* _Input_
····················

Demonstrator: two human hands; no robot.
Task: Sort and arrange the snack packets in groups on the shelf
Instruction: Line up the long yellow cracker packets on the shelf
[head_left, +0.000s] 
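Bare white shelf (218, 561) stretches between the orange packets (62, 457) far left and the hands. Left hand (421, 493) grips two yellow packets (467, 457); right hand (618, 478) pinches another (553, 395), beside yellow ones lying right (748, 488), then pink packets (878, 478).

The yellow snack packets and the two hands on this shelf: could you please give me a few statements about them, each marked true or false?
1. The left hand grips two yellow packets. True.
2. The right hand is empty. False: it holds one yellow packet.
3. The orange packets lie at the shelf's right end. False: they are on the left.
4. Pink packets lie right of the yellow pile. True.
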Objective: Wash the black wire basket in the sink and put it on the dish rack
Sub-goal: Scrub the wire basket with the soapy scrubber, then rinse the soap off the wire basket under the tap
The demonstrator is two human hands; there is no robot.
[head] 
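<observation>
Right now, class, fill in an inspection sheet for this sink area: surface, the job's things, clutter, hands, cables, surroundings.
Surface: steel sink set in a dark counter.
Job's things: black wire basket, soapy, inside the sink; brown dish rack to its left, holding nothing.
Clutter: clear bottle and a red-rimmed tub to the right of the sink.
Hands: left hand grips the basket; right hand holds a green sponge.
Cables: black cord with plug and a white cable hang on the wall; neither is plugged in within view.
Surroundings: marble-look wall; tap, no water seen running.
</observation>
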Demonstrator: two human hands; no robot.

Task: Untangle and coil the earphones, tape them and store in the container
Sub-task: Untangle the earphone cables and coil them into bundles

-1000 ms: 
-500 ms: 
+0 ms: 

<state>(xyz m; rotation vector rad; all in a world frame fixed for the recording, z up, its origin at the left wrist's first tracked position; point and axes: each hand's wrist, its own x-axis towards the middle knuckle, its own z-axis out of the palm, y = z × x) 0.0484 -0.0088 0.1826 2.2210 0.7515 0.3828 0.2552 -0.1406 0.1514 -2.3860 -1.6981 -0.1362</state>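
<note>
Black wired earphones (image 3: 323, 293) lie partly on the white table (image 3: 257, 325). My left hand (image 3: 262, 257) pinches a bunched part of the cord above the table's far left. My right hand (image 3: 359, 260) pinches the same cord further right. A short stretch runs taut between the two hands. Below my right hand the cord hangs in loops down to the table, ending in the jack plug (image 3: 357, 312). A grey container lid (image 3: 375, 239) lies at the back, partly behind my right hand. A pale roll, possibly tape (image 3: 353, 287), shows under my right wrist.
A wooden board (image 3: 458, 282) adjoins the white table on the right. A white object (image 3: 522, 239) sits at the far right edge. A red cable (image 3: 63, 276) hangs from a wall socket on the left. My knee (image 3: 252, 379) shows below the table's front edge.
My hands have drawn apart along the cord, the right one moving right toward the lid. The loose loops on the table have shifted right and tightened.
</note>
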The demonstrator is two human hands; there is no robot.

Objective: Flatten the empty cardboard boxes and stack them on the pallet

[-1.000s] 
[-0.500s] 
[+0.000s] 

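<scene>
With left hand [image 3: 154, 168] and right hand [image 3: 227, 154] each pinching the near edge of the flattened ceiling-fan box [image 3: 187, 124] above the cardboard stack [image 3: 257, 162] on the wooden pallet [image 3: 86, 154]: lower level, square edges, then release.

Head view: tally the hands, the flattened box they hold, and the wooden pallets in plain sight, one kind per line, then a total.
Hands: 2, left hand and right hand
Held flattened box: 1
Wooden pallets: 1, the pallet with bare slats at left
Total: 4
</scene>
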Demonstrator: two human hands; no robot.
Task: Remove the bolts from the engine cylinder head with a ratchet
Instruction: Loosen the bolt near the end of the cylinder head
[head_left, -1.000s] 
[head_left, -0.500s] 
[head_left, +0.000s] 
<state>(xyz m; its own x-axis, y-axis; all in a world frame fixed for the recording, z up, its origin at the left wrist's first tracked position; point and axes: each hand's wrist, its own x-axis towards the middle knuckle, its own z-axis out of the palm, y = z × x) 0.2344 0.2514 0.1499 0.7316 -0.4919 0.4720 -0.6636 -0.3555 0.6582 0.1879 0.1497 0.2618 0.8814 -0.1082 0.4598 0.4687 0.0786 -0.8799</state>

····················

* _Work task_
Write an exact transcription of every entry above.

* _Exercise answer_
Demonstrator: two human hands; no robot.
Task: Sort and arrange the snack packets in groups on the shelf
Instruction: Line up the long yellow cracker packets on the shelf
[head_left, +0.000s] 
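Bare white shelf (218, 561) stretches between the orange packets (62, 457) far left and the hands. Left hand (421, 493) grips two yellow packets (467, 457); right hand (618, 478) pinches another (553, 395), beside yellow ones lying right (748, 488), then pink packets (878, 478).

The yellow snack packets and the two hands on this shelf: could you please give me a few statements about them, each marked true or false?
1. The left hand grips two yellow packets. True.
2. The right hand is empty. False: it holds one yellow packet.
3. The orange packets lie at the shelf's right end. False: they are on the left.
4. Pink packets lie right of the yellow pile. True.
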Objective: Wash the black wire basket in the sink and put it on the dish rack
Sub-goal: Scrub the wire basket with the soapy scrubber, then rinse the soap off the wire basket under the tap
The demonstrator is two human hands; there is no robot.
[head] 
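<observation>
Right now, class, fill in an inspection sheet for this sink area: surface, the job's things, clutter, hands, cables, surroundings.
Surface: steel sink set in a dark counter.
Job's things: black wire basket, soapy, inside the sink; brown dish rack to its left, holding nothing.
Clutter: clear bottle and a red-rimmed tub to the right of the sink.
Hands: left hand grips the basket; right hand holds a green sponge.
Cables: black cord with plug and a white cable hang on the wall; neither is plugged in within view.
Surroundings: marble-look wall; tap, no water seen running.
</observation>
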Demonstrator: two human hands; no robot.

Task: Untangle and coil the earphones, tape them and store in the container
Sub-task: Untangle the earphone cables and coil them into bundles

-1000 ms: 
-500 ms: 
+0 ms: 

<state>(xyz m; rotation vector rad; all in a world frame fixed for the recording, z up, its origin at the left wrist's first tracked position; point and axes: each hand's wrist, its own x-axis towards the middle knuckle, its own z-axis out of the palm, y = z × x) 0.0484 -0.0088 0.1826 2.2210 0.7515 0.3828 0.2552 -0.1406 0.1514 -2.3860 -1.6981 -0.1362</state>
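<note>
Black wired earphones (image 3: 323, 293) lie partly on the white table (image 3: 257, 325). My left hand (image 3: 262, 257) pinches a bunched part of the cord above the table's far left. My right hand (image 3: 359, 260) pinches the same cord further right. A short stretch runs taut between the two hands. Below my right hand the cord hangs in loops down to the table, ending in the jack plug (image 3: 357, 312). A grey container lid (image 3: 375, 239) lies at the back, partly behind my right hand. A pale roll, possibly tape (image 3: 353, 287), shows under my right wrist.
A wooden board (image 3: 458, 282) adjoins the white table on the right. A white object (image 3: 522, 239) sits at the far right edge. A red cable (image 3: 63, 276) hangs from a wall socket on the left. My knee (image 3: 252, 379) shows below the table's front edge.
My hands have drawn apart along the cord, the right one moving right toward the lid. The loose loops on the table have shifted right and tightened.
</note>
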The demonstrator is two human hands; there is no robot.

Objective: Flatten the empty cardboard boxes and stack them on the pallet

[-1.000s] 
[-0.500s] 
[+0.000s] 

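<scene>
With left hand [image 3: 154, 168] and right hand [image 3: 227, 154] each pinching the near edge of the flattened ceiling-fan box [image 3: 187, 124] above the cardboard stack [image 3: 257, 162] on the wooden pallet [image 3: 86, 154]: lower level, square edges, then release.

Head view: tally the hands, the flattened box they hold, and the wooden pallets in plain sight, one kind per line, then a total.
Hands: 2, left hand and right hand
Held flattened box: 1
Wooden pallets: 1, the pallet with bare slats at left
Total: 4
</scene>
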Demonstrator: two human hands; no robot.
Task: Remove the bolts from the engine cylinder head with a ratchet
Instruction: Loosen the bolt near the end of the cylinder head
[head_left, -1.000s] 
[head_left, -0.500s] 
[head_left, +0.000s] 
<state>(xyz m; its own x-axis, y-axis; all in a world frame fixed for the recording, z up, its origin at the left wrist's first tracked position; point and axes: each hand's wrist, its own x-axis towards the middle knuckle, its own z-axis out of the palm, y = z × x) 0.2344 0.2514 0.1499 0.7316 -0.4919 0.4720 -0.6636 -0.3555 0.6582 0.1879 0.1497 0.2618 0.8814 -0.1082 0.4598 0.4687 0.0786 -0.8799</state>

No further output is required here.